▶ [Required action]:
Character for character, write out the data below.
Dataset content START
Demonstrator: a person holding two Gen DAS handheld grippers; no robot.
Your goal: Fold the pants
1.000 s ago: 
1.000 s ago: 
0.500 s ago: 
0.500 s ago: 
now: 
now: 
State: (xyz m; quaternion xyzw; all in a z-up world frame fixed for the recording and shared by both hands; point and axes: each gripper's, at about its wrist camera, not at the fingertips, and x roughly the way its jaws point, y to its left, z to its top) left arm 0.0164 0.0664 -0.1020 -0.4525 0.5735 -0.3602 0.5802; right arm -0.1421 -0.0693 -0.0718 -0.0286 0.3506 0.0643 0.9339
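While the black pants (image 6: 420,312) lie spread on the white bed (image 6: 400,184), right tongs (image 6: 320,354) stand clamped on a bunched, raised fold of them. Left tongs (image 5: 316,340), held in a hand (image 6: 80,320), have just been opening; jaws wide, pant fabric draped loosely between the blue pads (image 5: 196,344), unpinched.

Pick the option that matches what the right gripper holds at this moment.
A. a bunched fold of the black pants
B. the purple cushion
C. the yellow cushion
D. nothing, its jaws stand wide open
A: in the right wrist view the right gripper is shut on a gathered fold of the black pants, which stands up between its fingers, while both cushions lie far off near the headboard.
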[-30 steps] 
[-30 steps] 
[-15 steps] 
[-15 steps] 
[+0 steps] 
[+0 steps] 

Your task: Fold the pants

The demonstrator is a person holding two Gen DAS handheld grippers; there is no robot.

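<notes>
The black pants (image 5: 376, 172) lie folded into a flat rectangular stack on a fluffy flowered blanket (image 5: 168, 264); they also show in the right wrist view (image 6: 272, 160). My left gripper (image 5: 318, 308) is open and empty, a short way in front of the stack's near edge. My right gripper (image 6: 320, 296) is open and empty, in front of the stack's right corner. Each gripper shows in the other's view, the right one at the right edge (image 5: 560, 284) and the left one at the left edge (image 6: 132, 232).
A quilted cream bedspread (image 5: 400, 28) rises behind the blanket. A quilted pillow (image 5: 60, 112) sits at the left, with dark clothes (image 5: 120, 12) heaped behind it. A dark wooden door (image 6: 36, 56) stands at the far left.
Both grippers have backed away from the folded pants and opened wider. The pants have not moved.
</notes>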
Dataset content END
▶ [Reply]:
Demonstrator: a person holding two Gen DAS handheld grippers; no robot.
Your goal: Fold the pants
1.000 s ago: 
1.000 s ago: 
0.500 s ago: 
0.500 s ago: 
now: 
now: 
State: (xyz m; quaternion xyzw; all in a z-up world frame fixed for the recording and shared by both hands; point and axes: each gripper's, at about its wrist camera, not at the fingertips, and x roughly the way its jaws point, y to its left, z to its top) left arm 0.0164 0.0664 -0.1020 -0.4525 0.5735 -0.3602 0.5802; right arm -0.1421 -0.0693 -0.0718 -0.0286 0.3506 0.0643 0.9339
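While the black pants (image 6: 420,312) lie spread on the white bed (image 6: 400,184), right tongs (image 6: 320,354) stand clamped on a bunched, raised fold of them. Left tongs (image 5: 316,340), held in a hand (image 6: 80,320), have just been opening; jaws wide, pant fabric draped loosely between the blue pads (image 5: 196,344), unpinched.

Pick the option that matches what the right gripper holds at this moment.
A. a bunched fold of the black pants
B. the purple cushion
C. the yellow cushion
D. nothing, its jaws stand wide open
A: in the right wrist view the right gripper is shut on a gathered fold of the black pants, which stands up between its fingers, while both cushions lie far off near the headboard.
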[-30 steps] 
[-30 steps] 
[-15 steps] 
[-15 steps] 
[+0 steps] 
[+0 steps] 

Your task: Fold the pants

The demonstrator is a person holding two Gen DAS handheld grippers; there is no robot.

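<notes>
The black pants (image 5: 376, 172) lie folded into a flat rectangular stack on a fluffy flowered blanket (image 5: 168, 264); they also show in the right wrist view (image 6: 272, 160). My left gripper (image 5: 318, 308) is open and empty, a short way in front of the stack's near edge. My right gripper (image 6: 320, 296) is open and empty, in front of the stack's right corner. Each gripper shows in the other's view, the right one at the right edge (image 5: 560, 284) and the left one at the left edge (image 6: 132, 232).
A quilted cream bedspread (image 5: 400, 28) rises behind the blanket. A quilted pillow (image 5: 60, 112) sits at the left, with dark clothes (image 5: 120, 12) heaped behind it. A dark wooden door (image 6: 36, 56) stands at the far left.
Both grippers have backed away from the folded pants and opened wider. The pants have not moved.
</notes>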

Nothing further is required of this output.